内容的には、これまでOpen Source Way 2004などでお話してきたような個別の細かい議論にはあまり踏み込まず、今までとは多少違った切り口から事象としてのオープンソースを眺めてみたいと考えています。プロパーのソフトウェア技術者の方だけではなく、オープンソースから何か社会的な文脈での含意を引き出したいという人文系・社会科学系の方々にも楽しんで頂ける内容とするつもりです。

講演題目: 『オープンソースの構造と力』

概要:

いわゆるオープンソースに関して、無私無欲で献身的なプログラマたちが無償で自発的に協力しあっているのだ、だから素晴らしい、というような言説が、未だまことしやかに語られることが多いようです。

確かにそういう面もある、あるいはあったのかもしれません。それは否定しませんが、私にはこのような理解が必ずしも現状を正確に反映するものとは思えないのです。プログラマも人間ですから、往々にして利己的で偏狭かつ限定的な合理性しか持ち得ない存在です。また、最近では競合他社と日夜鎬を削る営利企業も参加しつつありますから、オープンソースに関わる主体が利他的であると決めつけて考えるのにも無理があるでしょう。

私は、もしオープンソースに何らかの意味で「驚異」が存在するとすれば、それはプログラマたちの麗しい協力の神話でも疑似共産主義の転生でもなく、利害や目的、あるいは能力が必ずしも一致しない参加主体が、それでもなお協力という選択肢を選ぶことがあるということ、そしてそういったことが可能な状況が維持されているという事実そのものではないかと思います。しかし、当然ながらオープンソースでは、参加主体に対して強制的にある行動を強要できるような強力な「独裁者」は存在しません。いたとしても、他者の要望を極力汲むような「優しい独裁者」だけなのです。

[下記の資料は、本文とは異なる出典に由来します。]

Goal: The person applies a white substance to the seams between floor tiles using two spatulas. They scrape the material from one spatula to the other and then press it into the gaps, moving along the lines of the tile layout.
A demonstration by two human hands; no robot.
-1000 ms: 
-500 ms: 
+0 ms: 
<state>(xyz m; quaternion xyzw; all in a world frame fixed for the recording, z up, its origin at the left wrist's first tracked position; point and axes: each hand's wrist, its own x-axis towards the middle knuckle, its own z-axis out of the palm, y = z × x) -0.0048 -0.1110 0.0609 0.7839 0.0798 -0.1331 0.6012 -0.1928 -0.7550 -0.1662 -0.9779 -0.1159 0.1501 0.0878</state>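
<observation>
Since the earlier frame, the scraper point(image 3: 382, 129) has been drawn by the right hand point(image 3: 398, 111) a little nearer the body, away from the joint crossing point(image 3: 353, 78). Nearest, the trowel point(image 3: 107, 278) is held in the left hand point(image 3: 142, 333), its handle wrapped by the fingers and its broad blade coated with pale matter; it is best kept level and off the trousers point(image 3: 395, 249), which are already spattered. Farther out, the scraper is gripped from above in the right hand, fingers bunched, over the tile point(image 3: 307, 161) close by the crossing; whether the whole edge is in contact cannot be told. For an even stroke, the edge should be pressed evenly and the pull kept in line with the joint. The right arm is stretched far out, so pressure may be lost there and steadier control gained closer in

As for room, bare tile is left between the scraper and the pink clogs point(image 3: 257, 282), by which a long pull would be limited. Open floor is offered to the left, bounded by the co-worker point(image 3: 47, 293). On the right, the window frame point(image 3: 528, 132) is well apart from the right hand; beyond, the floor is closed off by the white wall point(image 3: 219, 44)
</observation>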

では、オープンソースにおいて参加主体の意思決定に影響を与え、彼らのふるまいを間接的に規定し、ある線に沿った行動を採らせているのはいったい何なのでしょうか。例えば、著作権によって広範な権利を認められているはずのソフトウェア作者が、「優しい」独裁者に留まらざるを得ないのはなぜでしょうか。

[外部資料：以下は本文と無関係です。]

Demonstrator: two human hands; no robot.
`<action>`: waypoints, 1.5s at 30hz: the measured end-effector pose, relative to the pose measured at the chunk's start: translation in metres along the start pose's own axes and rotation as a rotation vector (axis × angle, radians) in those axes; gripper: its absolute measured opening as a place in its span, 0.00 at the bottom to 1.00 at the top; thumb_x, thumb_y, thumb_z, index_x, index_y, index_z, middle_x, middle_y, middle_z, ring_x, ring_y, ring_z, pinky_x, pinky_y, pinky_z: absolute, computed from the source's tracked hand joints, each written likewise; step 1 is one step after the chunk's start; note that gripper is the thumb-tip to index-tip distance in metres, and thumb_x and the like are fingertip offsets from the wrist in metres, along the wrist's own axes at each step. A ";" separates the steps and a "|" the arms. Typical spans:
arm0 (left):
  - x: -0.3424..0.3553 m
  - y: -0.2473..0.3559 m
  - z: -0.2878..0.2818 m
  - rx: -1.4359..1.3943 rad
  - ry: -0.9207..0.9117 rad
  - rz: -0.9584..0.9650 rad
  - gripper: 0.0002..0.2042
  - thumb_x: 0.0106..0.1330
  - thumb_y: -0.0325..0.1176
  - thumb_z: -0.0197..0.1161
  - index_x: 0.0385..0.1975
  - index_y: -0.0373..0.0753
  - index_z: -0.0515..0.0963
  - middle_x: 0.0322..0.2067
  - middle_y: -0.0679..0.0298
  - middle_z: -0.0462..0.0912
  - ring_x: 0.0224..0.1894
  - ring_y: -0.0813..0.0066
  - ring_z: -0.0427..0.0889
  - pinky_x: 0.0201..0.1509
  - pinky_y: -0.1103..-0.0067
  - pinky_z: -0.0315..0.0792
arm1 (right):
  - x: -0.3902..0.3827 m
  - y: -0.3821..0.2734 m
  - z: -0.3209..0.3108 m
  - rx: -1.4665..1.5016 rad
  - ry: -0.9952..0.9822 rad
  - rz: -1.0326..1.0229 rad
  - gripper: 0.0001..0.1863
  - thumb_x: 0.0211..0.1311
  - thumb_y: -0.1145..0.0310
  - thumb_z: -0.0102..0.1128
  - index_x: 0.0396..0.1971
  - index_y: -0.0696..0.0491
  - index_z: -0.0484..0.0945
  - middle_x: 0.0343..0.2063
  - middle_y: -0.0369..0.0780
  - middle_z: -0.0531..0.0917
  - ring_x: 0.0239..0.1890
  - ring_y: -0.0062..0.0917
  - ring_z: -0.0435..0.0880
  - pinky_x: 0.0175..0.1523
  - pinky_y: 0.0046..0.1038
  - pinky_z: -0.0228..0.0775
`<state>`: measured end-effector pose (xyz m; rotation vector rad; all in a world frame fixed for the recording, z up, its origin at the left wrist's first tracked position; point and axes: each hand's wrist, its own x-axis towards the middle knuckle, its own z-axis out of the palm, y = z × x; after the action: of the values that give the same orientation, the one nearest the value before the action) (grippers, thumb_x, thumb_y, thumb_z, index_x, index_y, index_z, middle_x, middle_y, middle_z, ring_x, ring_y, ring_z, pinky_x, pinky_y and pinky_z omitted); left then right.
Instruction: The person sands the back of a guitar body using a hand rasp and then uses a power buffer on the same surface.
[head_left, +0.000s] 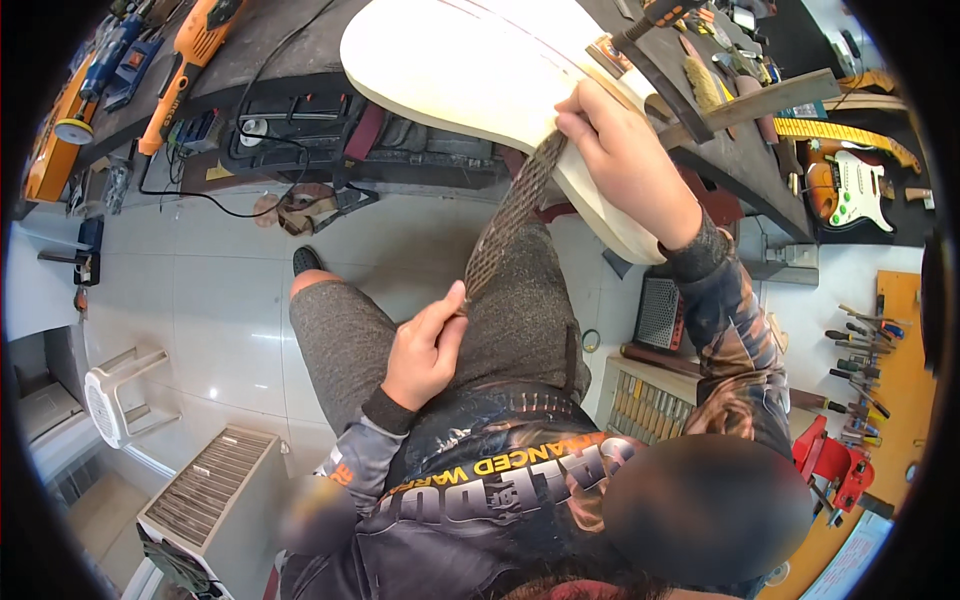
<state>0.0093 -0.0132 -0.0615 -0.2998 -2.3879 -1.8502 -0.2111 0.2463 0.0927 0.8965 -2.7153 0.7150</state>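
Observation:
A pale wooden guitar body [450,70] lies on the workbench, its curved edge overhanging toward me. Between my two hands stretches a long dark saw rasp [515,215] with an open lattice blade, slanting across the curved inner edge of the wood. My right hand [625,150] pinches its far end at the body's edge, thumb and fingers closed. Closer to my lap, my left hand [422,350] grips the near end between thumb and fingers. A dark bar clamp [672,85] presses on the guitar body beside my right hand.
On the bench's left stand an orange power tool [190,65] and a trailing black cord. A sunburst electric guitar [850,190] lies at the right. Brushes and hand tools crowd the far right bench. A white stool [125,395] and a slatted cabinet [215,480] stand left.

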 end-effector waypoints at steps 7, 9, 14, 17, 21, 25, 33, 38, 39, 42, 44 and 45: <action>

本講演ではいくつかの具体的な事例を通して、著作権という法制度を強制力の拠り所とした一群のオープンソース・ライセンス、あるいはそのようなライセンスの中で規定された個々の利用条件をさらにもう一段上のレベルで規定する「オープンソースの定義」が、総体としてある漠然とした活動の「場」を形成し、設定しているという主張を行ないます。それを仮に「オープンソースの構造」と呼びましょう。

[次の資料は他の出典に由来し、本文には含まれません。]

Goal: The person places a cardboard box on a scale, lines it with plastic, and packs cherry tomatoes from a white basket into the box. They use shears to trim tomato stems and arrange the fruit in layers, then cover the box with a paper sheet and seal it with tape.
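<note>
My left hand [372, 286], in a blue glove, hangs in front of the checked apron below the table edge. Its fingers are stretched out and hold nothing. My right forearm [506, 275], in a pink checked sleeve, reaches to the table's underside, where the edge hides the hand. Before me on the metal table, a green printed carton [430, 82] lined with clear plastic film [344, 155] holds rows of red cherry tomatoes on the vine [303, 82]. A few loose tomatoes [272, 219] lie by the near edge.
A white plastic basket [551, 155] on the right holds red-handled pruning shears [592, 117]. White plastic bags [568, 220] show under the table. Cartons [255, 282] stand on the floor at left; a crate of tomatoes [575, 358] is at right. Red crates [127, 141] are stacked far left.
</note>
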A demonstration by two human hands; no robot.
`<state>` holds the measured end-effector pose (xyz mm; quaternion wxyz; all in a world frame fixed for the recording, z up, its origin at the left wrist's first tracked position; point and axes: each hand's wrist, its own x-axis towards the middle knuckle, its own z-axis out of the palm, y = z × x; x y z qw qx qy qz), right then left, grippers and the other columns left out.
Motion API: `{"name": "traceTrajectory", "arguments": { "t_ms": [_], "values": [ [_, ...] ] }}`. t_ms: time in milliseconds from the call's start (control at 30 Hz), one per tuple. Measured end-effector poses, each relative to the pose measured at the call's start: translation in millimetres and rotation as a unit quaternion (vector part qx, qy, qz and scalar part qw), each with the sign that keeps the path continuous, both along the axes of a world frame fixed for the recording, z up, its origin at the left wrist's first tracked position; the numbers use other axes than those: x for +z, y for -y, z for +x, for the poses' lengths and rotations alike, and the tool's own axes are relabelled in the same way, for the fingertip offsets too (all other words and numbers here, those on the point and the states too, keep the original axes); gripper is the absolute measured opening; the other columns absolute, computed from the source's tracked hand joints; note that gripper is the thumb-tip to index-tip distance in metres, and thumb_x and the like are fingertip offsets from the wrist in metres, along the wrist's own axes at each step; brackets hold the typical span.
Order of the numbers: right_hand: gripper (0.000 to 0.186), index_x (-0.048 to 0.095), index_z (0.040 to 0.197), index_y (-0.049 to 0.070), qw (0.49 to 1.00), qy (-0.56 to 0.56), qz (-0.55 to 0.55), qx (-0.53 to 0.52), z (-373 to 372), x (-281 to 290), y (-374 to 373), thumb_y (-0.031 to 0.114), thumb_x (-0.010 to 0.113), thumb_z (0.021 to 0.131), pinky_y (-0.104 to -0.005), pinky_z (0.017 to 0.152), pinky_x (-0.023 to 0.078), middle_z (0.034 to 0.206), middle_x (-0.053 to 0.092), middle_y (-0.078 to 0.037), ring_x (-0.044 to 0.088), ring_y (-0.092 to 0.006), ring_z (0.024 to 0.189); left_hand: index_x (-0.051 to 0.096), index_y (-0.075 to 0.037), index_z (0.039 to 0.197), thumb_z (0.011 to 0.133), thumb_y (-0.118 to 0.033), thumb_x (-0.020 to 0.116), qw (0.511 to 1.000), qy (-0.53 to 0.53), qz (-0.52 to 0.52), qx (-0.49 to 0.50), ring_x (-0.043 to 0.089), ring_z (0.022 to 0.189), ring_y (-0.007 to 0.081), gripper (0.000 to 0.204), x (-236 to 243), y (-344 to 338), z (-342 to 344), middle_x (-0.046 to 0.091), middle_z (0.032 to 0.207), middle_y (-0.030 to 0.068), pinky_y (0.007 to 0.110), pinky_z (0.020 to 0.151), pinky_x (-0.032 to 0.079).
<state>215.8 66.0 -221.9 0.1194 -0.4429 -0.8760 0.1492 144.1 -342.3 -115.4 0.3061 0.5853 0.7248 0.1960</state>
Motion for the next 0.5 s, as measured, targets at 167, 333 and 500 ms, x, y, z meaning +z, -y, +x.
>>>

「普及や流通の促進は善」という価値観を中核に持つこのような構造が、「バザール型開発モデル」と呼ばれるインターネット時代に即したソフトウェア開発のスタイルに影響を与え、あるいはそれを実質的に可能としているのではないか。空想やスローガンではなく、主体間の協力を実質的に容易としているのではないか。オープンソースの「力」とは、実はこのような「構造」と表裏一体の関係にあるのではないか。

以上のような発想を論証することが、本講演の基本的な目的です。レッシグや東浩紀氏の用語を借りれば、「アーキテクチャとしての」「環境管理型権力としての」オープンソースという理解を打ち出してみたいのです。その過程で、おそらく近接概念としての「コピーレフト」にも簡単に触れざるを得ないでしょう。余裕があれば、オープンソースというひとつのケーススタディから、正当化しうる「環境管理型権力」とは一体どのようなものなのか、いくつか条件を抽出して皆さんとの議論に供してみたいと考えています。